# Wall of fame



## Deckhead (Dec 9, 2010)

The wall of shame is pretty awesome but how about we talk about some of those things we've seen that make us feel like the incompetent ones in the carpentry game. This is one I was looking at yesterday and going over it with my dad... Pretty amazing staircase and done with crude hand tools in 1877. Here's the story of it. https://en.wikipedia.org/wiki/Loretto_Chapel

Dude, walks up and builds this in 3 months, pretty sick.


----------



## Rio (Oct 13, 2009)

Amazing work of functional art and an even more amazing story, especially considering how isolated that part of the west was in the 1870's.


----------



## Irishslave (Jun 20, 2010)

Definitely above my pay grade 

Must have right angles in the equation somewhere or I'm out of it


----------



## m1911 (Feb 24, 2009)

Irishslave said:


> Definitely above my pay grade
> 
> Must have right angles in the equation somewhere or I'm out of it


Plenty of right angles... stair treads to risers...


----------



## META (Apr 9, 2015)

Beautiful work. Wiki cites the hand rail being an addition later on.


----------



## keith mathewson (Nov 25, 2007)

There are certain stairbuilders who feel that the stair was made in France or somewhere on the east coast and shipped by sea/rail and assembled onsite. They point to the fact that it was designed in France, the wood is non-native and the worker who showed up looking for work was french. 

It is my understanding that the owners will not let anybody test the materials or look under the bottom to determine construction technique. I did a mock-up of the suspected construction method for a stairbuilders convection a few years ago and once the materials were formed the assembly is pretty straight forward. The internal cross blocking makes the center stringer self supporting.

The person who was indeed skilled was the handrailer who came by a few years later.


----------



## Deckhead (Dec 9, 2010)

keith mathewson said:


> There are certain stairbuilders who feel that the stair was made in France or somewhere on the east coast and shipped by sea/rail and assembled onsite. They point to the fact that it was designed in France, the wood is non-native and the worker who showed up looking for work was french.
> 
> It is my understanding that the owners will not let anybody test the materials or look under the bottom to determine construction technique. I did a mock-up of the suspected construction method for a stairbuilders convection a few years ago and once the materials were formed the assembly is pretty straight forward. The internal cross blocking makes the center stringer self supporting.
> 
> The person who was indeed skilled was the handrailer who came by a few years later.

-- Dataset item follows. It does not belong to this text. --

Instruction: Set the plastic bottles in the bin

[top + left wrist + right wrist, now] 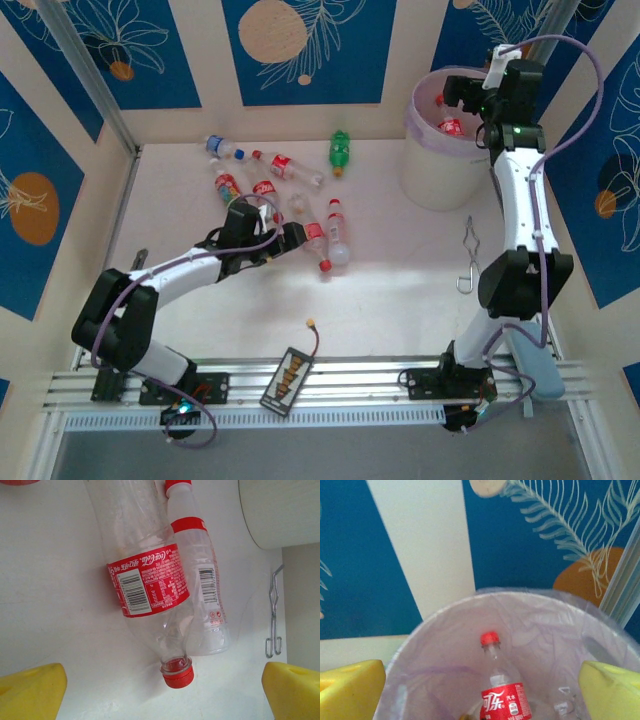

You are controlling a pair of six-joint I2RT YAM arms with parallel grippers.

What was the multiplier you came up with for the inside helix? I played with it for a while before I figured it out (I think) and after I got that I stopped because figuring out the base for a lateral load posed a new problem. Obviously I had to make a couple guestimates because I didn't have figures but it was kind of fun.

I love round projects and might get a chance to build something somewhat similar next year (not a 720° more like 270 but still awesome).


----------



## Easy Gibson (Dec 3, 2010)

I object to the hand tools being considered crude.


----------



## Calidecks (Nov 19, 2011)

Here's my pride and joy. I help build this prison (Donavan State) in 1987. I was there 2 years. Isn't she a beaut! :laughing:


----------



## Deckhead (Dec 9, 2010)

Californiadecks said:


> Here's my pride and joy. I help build this prison (Donavan State) in 1987. I was there 2 years. Isn't she a beaut! :laughing:


Hah! I hung all the doors in one in Martin county Fl... damned things are HEAVY! Changed glass from tempered to bullet proof in Sarasota jail. They are depressing places.


----------



## Calidecks (Nov 19, 2011)

Deckhead said:


> Hah! I hung all the doors in one in Martin county Fl... damned things are HEAVY! Changed glass from tempered to bullet proof in Sarasota jail. They are depressing places.


My name is written on the slab edge of the license pressing building. I was young and didn't think, but that could've been a criminal offense. I mean they wouldn't have to look far to know who it was. :laughing:


----------



## EricBrancard (Jun 8, 2012)

Californiadecks said:


> My name is written on the slab edge of the license pressing building. I was young and didn't think, but that could've been a criminal offense. I mean they wouldn't have to look far to know who it was. :laughing:


There's probably some guy who has been there since '88 who is now obsessed with you. His parole hearing is next week. :laughing:


----------



## Calidecks (Nov 19, 2011)

I remember getting called into the office of my company. I hadn't payed a traffic ticket and the background check found it. My company paid it and took it out of my check. it was a prevailing wage job. I don't know why I didn't pay it. young and stupid. I was making 23 bucks an hour. that was a lot in 1987.

as a laborer I might add.


----------



## Irishslave (Jun 20, 2010)

m1911 said:


> Plenty of right angles... stair treads to risers...


I was just chittin...It's easy. Establish a center line and use the octagon scale on your framing square. Should be nothing to it 

If you don't know how to use the octagon scale, Texas Instruments makes a fine scientific calculator 

Next I'll demonstrate how I get water to run uphill


----------